| What the task asks |
Exactly the lines starting at the line containing "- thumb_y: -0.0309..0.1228" and ending at the line containing "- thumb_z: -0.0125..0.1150" are to be written out from the listing below, both included.

| Record extracts |

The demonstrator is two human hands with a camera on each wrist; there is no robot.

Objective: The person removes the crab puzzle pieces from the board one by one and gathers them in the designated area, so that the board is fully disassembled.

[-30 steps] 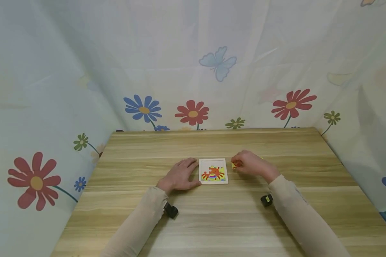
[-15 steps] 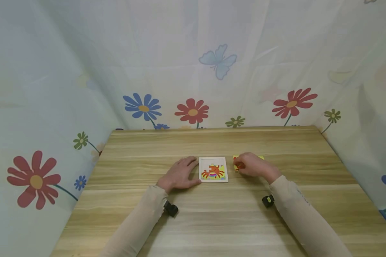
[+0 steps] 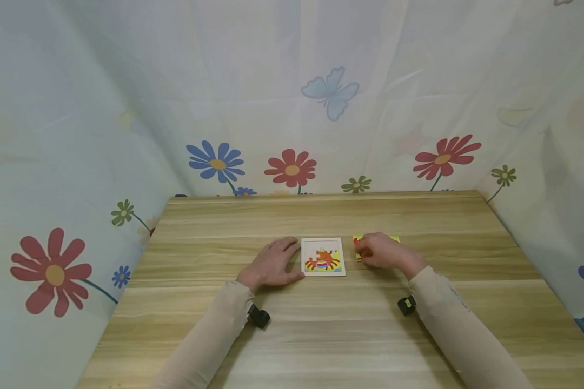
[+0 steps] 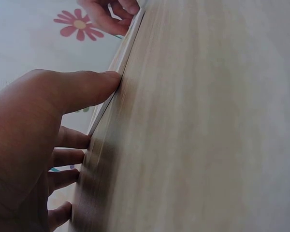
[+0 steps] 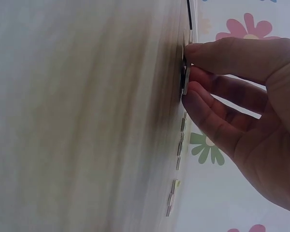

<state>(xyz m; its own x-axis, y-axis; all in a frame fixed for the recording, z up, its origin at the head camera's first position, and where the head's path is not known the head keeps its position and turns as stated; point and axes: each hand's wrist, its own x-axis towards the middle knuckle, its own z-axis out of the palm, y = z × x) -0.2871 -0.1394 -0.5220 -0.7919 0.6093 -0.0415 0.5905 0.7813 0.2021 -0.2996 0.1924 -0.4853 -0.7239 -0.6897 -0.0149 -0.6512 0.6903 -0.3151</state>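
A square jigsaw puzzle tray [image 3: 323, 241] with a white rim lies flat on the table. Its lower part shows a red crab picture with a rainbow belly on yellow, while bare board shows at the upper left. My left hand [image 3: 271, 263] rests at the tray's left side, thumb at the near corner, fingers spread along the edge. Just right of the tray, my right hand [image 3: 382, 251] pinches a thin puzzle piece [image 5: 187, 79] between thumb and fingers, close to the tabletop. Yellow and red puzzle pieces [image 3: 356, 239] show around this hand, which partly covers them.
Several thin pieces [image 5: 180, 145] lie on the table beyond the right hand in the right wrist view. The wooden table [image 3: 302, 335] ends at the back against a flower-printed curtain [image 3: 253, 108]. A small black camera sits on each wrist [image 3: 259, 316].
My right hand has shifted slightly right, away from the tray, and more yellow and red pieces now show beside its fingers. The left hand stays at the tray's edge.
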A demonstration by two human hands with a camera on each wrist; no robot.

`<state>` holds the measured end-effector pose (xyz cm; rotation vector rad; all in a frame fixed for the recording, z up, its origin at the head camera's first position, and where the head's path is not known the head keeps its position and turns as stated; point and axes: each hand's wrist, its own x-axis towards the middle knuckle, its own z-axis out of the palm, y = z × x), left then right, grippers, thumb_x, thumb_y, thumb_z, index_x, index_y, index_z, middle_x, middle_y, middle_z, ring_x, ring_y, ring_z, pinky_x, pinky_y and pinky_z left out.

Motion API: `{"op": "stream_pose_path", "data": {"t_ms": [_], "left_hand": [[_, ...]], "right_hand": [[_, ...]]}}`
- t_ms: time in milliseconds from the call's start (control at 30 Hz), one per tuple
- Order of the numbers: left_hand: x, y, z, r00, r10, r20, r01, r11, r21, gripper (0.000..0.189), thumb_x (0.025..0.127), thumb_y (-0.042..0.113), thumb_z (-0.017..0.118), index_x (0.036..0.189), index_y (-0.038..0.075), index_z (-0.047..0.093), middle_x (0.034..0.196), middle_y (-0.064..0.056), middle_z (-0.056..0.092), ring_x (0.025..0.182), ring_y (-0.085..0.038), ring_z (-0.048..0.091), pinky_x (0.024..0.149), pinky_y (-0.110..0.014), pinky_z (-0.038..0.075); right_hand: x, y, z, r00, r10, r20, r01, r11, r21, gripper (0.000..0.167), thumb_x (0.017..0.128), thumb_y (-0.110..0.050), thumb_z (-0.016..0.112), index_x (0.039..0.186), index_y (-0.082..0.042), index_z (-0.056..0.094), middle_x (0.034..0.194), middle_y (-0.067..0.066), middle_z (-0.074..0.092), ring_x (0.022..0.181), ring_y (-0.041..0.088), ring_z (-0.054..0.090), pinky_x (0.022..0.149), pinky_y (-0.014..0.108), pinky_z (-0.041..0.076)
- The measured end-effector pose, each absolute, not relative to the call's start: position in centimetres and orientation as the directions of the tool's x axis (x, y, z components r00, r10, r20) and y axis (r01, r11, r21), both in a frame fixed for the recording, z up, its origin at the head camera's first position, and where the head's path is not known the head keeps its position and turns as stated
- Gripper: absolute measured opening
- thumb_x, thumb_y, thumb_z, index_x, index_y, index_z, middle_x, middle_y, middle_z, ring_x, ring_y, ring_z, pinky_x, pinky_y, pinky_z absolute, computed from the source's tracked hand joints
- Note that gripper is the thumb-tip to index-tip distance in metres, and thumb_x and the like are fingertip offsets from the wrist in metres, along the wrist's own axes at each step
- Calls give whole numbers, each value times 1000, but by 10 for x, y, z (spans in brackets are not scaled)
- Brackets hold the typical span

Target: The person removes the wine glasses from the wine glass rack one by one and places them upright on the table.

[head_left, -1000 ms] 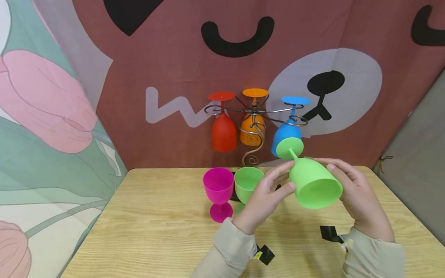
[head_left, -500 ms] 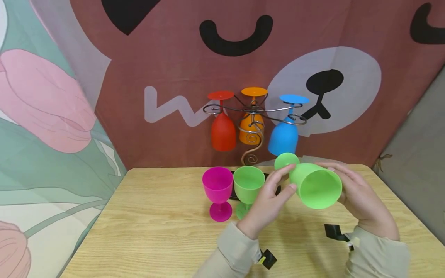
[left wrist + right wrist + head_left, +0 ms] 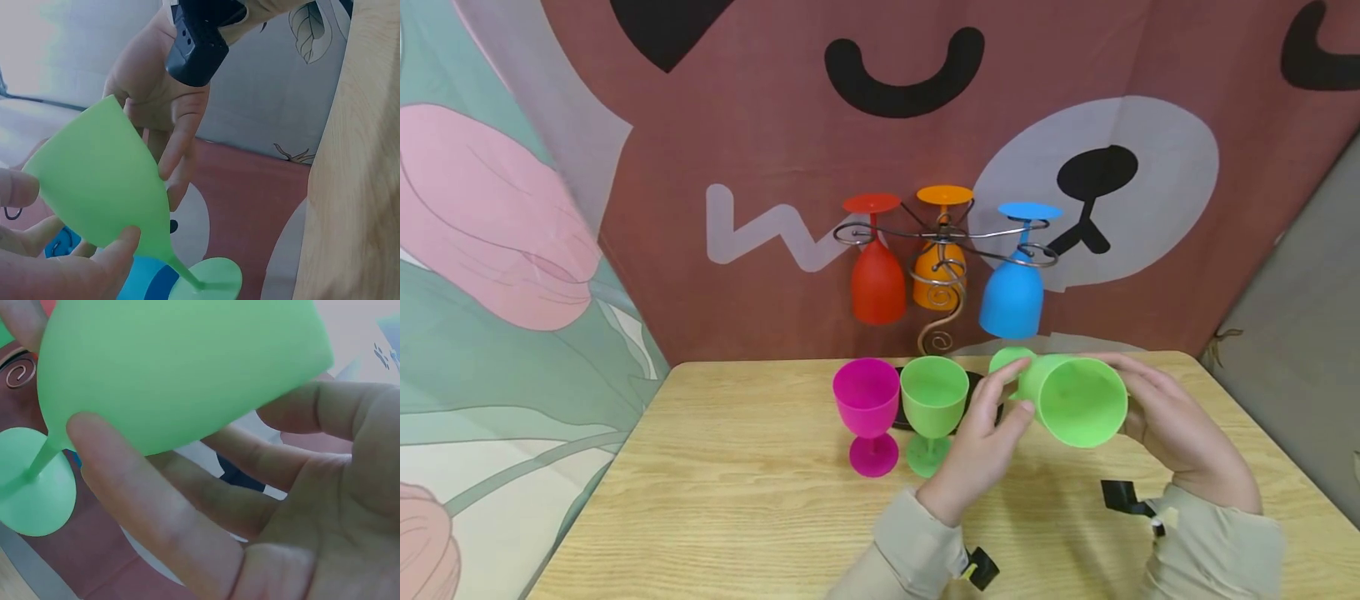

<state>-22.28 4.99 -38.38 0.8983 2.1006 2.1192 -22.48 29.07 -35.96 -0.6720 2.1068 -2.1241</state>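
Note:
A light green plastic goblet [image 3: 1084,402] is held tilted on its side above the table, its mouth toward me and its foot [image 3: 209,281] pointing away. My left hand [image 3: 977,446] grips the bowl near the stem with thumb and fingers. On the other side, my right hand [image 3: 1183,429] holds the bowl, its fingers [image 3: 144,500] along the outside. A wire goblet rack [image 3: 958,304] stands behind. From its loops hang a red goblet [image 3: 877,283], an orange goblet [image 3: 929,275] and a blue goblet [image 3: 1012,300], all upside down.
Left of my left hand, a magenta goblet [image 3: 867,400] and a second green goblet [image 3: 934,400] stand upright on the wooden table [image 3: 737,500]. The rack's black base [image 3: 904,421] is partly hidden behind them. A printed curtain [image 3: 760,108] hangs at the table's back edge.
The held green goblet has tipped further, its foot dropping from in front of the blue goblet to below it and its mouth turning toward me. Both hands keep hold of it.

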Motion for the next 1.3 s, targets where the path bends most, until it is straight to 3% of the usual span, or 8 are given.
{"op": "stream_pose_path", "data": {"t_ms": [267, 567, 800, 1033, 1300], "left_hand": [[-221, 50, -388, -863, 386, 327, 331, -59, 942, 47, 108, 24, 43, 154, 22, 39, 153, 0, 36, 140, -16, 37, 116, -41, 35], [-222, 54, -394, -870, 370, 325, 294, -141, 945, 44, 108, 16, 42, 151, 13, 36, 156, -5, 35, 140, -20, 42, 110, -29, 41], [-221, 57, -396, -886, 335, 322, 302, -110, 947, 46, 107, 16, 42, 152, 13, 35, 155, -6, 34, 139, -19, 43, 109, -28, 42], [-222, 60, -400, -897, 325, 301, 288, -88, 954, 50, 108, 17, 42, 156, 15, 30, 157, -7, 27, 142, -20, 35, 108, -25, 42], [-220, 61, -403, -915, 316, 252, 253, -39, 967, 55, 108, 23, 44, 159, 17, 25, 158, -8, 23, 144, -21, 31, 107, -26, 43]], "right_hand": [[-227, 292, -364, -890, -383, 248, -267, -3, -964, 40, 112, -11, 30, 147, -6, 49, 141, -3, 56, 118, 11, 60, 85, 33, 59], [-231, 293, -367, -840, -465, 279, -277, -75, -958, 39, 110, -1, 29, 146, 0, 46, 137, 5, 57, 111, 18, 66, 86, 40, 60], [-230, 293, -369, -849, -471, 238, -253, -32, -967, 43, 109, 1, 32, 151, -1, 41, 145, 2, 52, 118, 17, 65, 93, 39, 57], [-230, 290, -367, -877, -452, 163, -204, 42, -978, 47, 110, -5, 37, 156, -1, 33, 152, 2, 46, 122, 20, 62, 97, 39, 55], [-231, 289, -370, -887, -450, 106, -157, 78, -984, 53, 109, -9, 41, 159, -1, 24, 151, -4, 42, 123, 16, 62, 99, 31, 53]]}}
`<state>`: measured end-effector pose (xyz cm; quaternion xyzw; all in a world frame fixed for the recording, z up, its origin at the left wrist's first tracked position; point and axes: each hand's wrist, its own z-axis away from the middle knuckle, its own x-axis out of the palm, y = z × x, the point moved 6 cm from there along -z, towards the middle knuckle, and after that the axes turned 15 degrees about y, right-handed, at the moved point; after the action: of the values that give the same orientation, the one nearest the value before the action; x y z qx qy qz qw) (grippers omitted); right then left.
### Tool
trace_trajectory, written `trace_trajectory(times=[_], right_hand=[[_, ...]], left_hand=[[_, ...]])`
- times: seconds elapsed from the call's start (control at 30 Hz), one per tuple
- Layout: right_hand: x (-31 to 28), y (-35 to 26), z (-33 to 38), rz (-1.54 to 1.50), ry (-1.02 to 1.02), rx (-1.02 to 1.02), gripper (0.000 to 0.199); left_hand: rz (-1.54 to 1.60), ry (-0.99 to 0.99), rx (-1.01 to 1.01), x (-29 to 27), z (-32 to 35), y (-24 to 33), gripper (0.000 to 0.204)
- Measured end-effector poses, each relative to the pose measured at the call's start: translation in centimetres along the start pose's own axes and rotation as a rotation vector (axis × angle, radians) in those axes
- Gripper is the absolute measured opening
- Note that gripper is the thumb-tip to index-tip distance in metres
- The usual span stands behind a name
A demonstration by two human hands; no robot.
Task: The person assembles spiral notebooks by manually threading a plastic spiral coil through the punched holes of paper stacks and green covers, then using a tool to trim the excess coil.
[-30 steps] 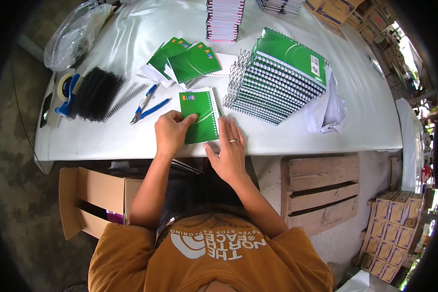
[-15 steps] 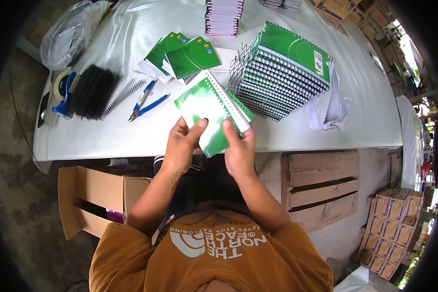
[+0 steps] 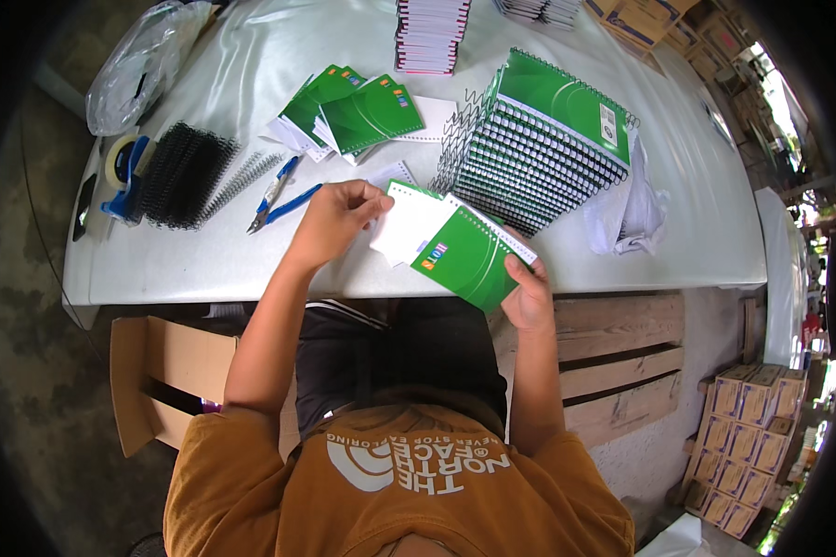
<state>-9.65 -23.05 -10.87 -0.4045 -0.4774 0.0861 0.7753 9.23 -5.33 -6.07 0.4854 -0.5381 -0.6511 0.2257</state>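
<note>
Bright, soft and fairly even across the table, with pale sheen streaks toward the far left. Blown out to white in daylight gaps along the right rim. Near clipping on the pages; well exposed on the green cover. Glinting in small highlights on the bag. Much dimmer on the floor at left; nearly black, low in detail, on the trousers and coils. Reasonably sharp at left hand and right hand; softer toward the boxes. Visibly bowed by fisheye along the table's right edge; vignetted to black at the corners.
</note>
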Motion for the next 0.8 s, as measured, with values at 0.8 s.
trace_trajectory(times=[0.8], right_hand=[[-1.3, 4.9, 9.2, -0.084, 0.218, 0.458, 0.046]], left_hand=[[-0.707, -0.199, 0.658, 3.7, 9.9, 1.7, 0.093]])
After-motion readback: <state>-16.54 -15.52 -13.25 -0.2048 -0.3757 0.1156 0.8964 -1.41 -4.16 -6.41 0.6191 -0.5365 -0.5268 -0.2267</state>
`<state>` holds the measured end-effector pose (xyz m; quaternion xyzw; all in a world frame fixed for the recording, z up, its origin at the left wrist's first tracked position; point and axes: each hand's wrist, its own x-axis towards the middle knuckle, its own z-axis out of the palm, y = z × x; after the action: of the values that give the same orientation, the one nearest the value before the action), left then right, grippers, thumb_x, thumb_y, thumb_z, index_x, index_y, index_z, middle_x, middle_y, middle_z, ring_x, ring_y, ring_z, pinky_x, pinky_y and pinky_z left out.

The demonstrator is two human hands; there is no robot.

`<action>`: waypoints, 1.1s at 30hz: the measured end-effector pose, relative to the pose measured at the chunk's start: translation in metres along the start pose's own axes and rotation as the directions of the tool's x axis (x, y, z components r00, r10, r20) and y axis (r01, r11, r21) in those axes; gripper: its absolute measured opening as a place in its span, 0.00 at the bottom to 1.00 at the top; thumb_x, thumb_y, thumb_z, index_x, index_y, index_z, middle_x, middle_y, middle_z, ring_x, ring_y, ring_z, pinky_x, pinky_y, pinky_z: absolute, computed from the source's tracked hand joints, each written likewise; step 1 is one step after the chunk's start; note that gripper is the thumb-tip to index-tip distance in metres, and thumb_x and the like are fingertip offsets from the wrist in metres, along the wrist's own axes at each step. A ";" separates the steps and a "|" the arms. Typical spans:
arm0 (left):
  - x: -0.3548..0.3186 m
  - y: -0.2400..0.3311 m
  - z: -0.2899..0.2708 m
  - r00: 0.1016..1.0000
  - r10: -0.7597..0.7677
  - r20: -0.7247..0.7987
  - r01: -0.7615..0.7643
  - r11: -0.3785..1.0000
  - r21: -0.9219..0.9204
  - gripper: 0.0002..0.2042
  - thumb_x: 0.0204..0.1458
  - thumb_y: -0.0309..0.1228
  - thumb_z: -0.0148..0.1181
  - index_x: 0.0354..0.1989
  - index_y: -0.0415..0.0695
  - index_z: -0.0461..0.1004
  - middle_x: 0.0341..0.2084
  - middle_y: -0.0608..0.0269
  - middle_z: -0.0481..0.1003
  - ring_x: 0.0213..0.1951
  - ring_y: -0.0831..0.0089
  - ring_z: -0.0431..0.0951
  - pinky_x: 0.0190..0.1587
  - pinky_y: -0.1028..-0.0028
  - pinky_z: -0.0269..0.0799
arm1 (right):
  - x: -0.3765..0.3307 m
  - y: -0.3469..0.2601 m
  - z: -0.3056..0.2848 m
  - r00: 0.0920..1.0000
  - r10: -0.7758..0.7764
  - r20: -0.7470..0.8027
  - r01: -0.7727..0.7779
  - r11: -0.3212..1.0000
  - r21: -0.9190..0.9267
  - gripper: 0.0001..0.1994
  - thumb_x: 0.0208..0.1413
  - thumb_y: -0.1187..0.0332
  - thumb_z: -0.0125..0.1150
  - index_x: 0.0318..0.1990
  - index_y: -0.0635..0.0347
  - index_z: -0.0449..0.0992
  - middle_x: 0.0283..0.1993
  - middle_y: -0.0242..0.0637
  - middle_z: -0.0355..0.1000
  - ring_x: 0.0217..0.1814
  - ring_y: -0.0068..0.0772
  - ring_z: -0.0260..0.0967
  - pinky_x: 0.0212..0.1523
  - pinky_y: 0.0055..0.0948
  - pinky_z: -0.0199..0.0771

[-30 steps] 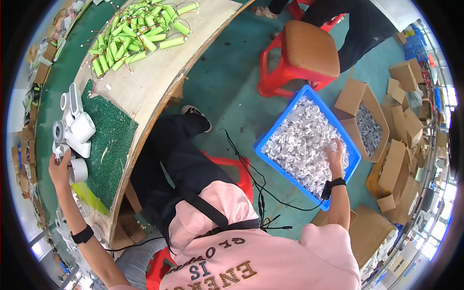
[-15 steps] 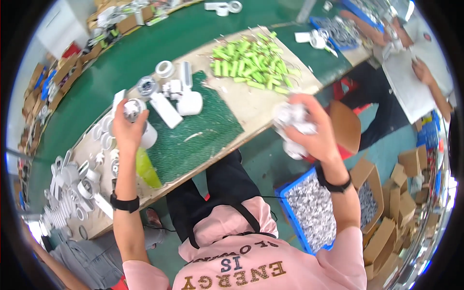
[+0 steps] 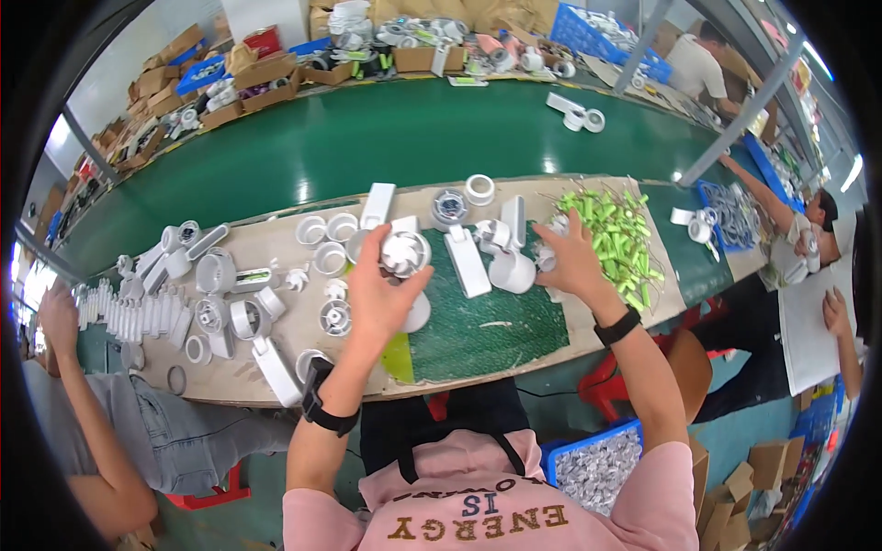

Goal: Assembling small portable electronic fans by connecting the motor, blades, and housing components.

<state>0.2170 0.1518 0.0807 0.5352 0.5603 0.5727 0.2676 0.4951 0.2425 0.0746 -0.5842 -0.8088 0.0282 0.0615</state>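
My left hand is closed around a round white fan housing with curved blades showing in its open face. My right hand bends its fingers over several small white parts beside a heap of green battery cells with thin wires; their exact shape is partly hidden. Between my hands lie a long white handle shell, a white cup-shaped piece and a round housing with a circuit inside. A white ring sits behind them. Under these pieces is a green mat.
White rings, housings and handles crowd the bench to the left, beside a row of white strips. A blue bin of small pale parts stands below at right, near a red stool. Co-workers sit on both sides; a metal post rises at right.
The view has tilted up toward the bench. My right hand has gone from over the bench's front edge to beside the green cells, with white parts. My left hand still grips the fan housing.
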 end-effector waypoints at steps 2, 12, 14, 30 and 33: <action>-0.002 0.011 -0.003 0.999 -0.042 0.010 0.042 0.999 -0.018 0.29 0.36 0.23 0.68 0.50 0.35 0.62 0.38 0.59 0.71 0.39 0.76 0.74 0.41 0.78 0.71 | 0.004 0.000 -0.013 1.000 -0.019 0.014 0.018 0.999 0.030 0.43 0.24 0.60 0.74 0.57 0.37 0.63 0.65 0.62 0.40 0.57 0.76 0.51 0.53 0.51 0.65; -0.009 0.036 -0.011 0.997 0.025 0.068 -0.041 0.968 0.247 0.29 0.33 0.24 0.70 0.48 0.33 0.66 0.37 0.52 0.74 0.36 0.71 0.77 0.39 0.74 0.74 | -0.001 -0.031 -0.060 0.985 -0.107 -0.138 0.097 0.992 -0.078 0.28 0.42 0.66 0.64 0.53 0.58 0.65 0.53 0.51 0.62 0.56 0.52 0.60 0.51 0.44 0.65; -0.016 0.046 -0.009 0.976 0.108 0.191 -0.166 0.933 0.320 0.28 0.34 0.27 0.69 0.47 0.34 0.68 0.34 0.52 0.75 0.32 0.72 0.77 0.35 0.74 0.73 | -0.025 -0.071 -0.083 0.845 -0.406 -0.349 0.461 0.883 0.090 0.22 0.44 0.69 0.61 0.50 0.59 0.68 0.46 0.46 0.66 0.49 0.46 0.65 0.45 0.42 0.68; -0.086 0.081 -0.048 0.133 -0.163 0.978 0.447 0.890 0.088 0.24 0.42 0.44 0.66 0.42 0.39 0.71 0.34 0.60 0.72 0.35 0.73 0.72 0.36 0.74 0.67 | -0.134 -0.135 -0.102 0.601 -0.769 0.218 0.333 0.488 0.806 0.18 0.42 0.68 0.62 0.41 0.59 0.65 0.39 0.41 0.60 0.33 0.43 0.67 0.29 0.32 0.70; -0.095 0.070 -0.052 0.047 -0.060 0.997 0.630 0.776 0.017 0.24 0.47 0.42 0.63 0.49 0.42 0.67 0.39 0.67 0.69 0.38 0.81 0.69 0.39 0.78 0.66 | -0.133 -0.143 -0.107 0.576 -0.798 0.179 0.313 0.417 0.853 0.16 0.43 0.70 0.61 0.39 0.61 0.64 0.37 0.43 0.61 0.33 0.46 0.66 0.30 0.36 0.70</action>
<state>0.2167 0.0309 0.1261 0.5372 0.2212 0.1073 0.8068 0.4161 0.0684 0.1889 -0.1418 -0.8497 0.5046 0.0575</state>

| Problem solution |
  - thumb_y: -0.0309..0.1228
  - thumb_z: -0.0148..0.1181
  - index_x: 0.0354..0.1989
  - index_y: -0.0415..0.0695
  - index_z: -0.0461..0.1004
  - middle_x: 0.0341..0.2084
  - middle_y: -0.0608..0.0269
  - middle_z: -0.0481..0.1003
  - ring_x: 0.0213..0.1951
  - ring_y: -0.0831..0.0089
  - ring_z: -0.0431..0.0951
  - pinky_x: 0.0190..0.1587
  - pinky_y: -0.1028..-0.0028
  - pinky_z: -0.0269..0.0799
arm1 (right):
  - x: -0.3765..0.3307 m
  - y: -0.3469..0.2601 m
  - z: -0.3056..0.2848 m
  - r00: 0.0920..1.0000
  - r10: -0.7758..0.7764
  - r20: -0.7470..0.8027
  - r01: -0.7727..0.7779
  - r11: -0.3212..1.0000
  - r21: -0.9190..0.9267
  - gripper: 0.0001..0.1994
  - thumb_x: 0.0208..0.1413
  - thumb_y: -0.1187..0.0332
  - thumb_z: -0.0125..0.1150

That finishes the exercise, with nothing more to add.